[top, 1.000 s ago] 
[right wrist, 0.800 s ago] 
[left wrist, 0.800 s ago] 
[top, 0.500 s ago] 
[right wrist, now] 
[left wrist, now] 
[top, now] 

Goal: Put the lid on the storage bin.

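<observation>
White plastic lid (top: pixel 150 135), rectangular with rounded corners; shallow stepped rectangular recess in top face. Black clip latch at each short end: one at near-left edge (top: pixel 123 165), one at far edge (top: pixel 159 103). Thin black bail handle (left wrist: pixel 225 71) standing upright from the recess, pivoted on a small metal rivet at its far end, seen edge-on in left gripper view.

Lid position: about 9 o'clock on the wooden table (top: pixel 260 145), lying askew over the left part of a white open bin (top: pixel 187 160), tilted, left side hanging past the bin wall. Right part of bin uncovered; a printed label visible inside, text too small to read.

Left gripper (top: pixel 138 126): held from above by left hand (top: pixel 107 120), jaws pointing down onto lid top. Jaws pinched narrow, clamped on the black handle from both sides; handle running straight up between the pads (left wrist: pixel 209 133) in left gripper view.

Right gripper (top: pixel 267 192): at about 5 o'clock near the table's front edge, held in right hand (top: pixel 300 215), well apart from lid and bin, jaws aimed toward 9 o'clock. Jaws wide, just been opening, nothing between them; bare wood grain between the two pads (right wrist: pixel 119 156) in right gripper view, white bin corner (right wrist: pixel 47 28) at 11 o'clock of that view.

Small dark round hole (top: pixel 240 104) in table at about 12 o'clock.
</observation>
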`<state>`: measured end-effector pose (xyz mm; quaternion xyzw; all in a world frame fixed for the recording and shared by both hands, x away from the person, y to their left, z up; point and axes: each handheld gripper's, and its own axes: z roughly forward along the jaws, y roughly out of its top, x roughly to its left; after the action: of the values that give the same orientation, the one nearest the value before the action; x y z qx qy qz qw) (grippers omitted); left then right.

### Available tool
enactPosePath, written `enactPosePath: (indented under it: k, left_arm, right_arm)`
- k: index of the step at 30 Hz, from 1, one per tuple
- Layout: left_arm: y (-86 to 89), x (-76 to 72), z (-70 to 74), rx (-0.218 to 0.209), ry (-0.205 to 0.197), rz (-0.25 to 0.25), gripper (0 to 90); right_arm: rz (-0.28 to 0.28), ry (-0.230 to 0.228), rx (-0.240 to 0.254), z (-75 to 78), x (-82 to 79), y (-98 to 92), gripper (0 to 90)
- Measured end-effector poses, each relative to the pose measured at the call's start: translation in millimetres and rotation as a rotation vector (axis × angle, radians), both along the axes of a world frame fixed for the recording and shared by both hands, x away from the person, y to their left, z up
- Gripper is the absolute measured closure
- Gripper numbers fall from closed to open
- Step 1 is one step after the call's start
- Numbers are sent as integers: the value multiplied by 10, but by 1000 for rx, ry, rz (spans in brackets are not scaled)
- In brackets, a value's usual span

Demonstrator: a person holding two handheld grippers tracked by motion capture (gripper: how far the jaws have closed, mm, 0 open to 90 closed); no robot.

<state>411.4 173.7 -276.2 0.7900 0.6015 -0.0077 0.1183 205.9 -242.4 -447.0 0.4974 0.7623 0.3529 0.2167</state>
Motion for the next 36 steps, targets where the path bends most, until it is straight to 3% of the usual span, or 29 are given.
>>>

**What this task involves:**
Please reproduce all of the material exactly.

**Exercise solution:**
[top, 1.000 s ago] 
[right wrist, 0.800 s ago] 
[left wrist, 0.800 s ago] 
[top, 0.500 s ago] 
[right wrist, now] 
[left wrist, now] 
[top, now] 

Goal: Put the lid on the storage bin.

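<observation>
White plastic lid (top: pixel 150 135), rectangular with rounded corners; shallow stepped rectangular recess in top face. Black clip latch at each short end: one at near-left edge (top: pixel 123 165), one at far edge (top: pixel 159 103). Thin black bail handle (left wrist: pixel 225 71) standing upright from the recess, pivoted on a small metal rivet at its far end, seen edge-on in left gripper view.

Lid position: about 9 o'clock on the wooden table (top: pixel 260 145), lying askew over the left part of a white open bin (top: pixel 187 160), tilted, left side hanging past the bin wall. Right part of bin uncovered; a printed label visible inside, text too small to read.

Left gripper (top: pixel 138 126): held from above by left hand (top: pixel 107 120), jaws pointing down onto lid top. Jaws pinched narrow, clamped on the black handle from both sides; handle running straight up between the pads (left wrist: pixel 209 133) in left gripper view.

Right gripper (top: pixel 267 192): at about 5 o'clock near the table's front edge, held in right hand (top: pixel 300 215), well apart from lid and bin, jaws aimed toward 9 o'clock. Jaws wide, just been opening, nothing between them; bare wood grain between the two pads (right wrist: pixel 119 156) in right gripper view, white bin corner (right wrist: pixel 47 28) at 11 o'clock of that view.

Small dark round hole (top: pixel 240 104) in table at about 12 o'clock.
</observation>
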`<state>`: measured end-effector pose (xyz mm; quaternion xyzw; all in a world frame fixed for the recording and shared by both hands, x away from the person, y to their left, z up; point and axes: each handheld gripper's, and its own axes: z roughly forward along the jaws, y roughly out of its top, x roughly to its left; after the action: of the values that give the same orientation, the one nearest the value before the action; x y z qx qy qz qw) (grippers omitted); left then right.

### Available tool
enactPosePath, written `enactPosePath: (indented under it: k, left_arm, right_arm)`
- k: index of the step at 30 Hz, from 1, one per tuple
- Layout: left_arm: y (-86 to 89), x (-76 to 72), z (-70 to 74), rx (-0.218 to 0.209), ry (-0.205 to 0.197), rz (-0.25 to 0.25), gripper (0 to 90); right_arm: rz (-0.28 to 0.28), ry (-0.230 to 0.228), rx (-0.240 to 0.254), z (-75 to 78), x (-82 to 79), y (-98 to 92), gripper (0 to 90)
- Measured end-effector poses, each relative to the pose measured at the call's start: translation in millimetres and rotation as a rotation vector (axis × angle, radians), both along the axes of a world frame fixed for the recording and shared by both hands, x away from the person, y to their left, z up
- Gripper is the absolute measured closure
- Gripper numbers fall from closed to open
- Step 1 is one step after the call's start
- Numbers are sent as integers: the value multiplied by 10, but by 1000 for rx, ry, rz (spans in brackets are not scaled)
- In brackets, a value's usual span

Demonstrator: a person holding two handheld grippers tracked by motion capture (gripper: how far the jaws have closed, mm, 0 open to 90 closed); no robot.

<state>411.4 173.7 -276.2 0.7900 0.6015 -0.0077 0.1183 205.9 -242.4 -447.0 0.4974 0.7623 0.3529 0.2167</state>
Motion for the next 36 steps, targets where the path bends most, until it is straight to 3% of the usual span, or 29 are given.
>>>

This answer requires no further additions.